By August 2006 the US lost it hope of bringing India and the King together. In cable number 05NEWDELHI6595 the ambassador notes, ‘Washington Must Lead, Because New Delhi Can’t’. In the same cable JNU professor assured the ambassador that the Maoists were willing to join a democratic government and even accept a titular monarchy, ‘alluding to his close connections to senior Maoist leaders (he responded to a challenge by asserting that he had met CPN(M) chief Prachanda “within the past 10 months”), Muni asked us to trust the Maoists’ willingness to participate in a peaceful political process(05NEWDELHI6595).’  Here the ambassador understood that they were checkmated and the ambassador says, ‘We were struck by the widespread acceptance among New Delhi’s Nepal watchers of the idea that King Gyanendra has made himself dispensable.  We have convoked this group repeatedly since February 1, and on this occasion found a stark souring of views on the King, which contrasts with the GOI’s continued commitment to the “twin pillars” of constitutional monarchy and multiparty democracy’.

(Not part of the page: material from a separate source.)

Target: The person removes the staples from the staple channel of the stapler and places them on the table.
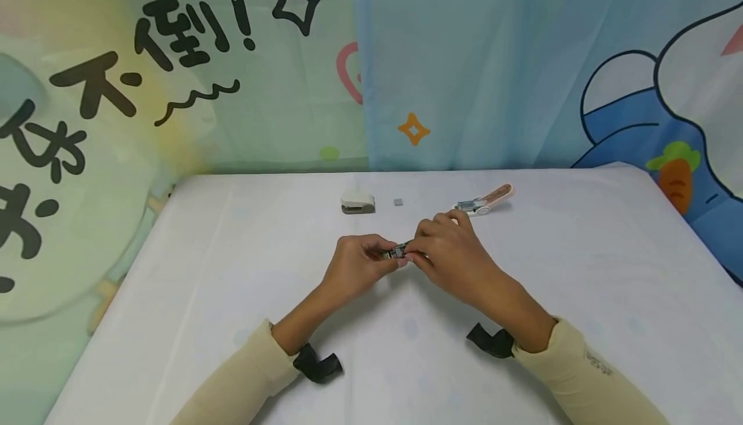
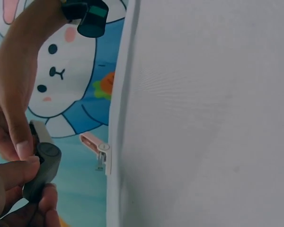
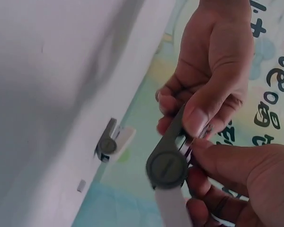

Foreign Secretary Shyam Saran met Gyanendra on 12 December 2005. In this meeting the King begged for time to correct his moves however Saran told him point blank, ‘that India could wait, but the time line is now imposed by the progress of events in Nepal, not India’s actions.’

The Maoists’ Position

The picture that the cables present of the Maoists is of an opportunist party rather than a revolutionary one. They were more guided by the situations than by ideology. At one time they looked as if they were for revolutionary change in Nepal and at other time they were ready to compromise with the King. They even went further to sell the sovereignty of the nation just to land safely in the mainstream. One time they projected India as an enemy and the next time they ‘begged’ it for support. The US never quite trusted the Maoists but India always felt at home with them. India somehow knew- which proved right after 2006- that the Maoists would never threatened its interest.

The Maoists on the other hand ‘exploited’ all the opportunities they could find to come to the mainstream. Their eagerness to get legitimacy was more funny than frightening. And it looks that all the negotiations with the government of Nepal failed only because the government was not interested in making it success otherwise the Maoists might have compromised well before 2006.

In 2003 talk they dropped their demand of constitutional assembly and in 2005 they agreed for ‘a titular monarchy’. Had the King showed them some ‘benevolence’ they would have also refused to form an alliance with the political parties.  This was proved in 2003 when they, sidelining the political parties, demanded the formation of an interim government under their leadership. And even before in 2001 when they shamelessly declared that they were in touch with the late King Birendra. After the King was ousted they signed the Comprehensive Peace Agreement with political parties. They didn’t care to ask how could Girja represent the state of Nepal. Didn’t his only qualification was that he had India’s trust!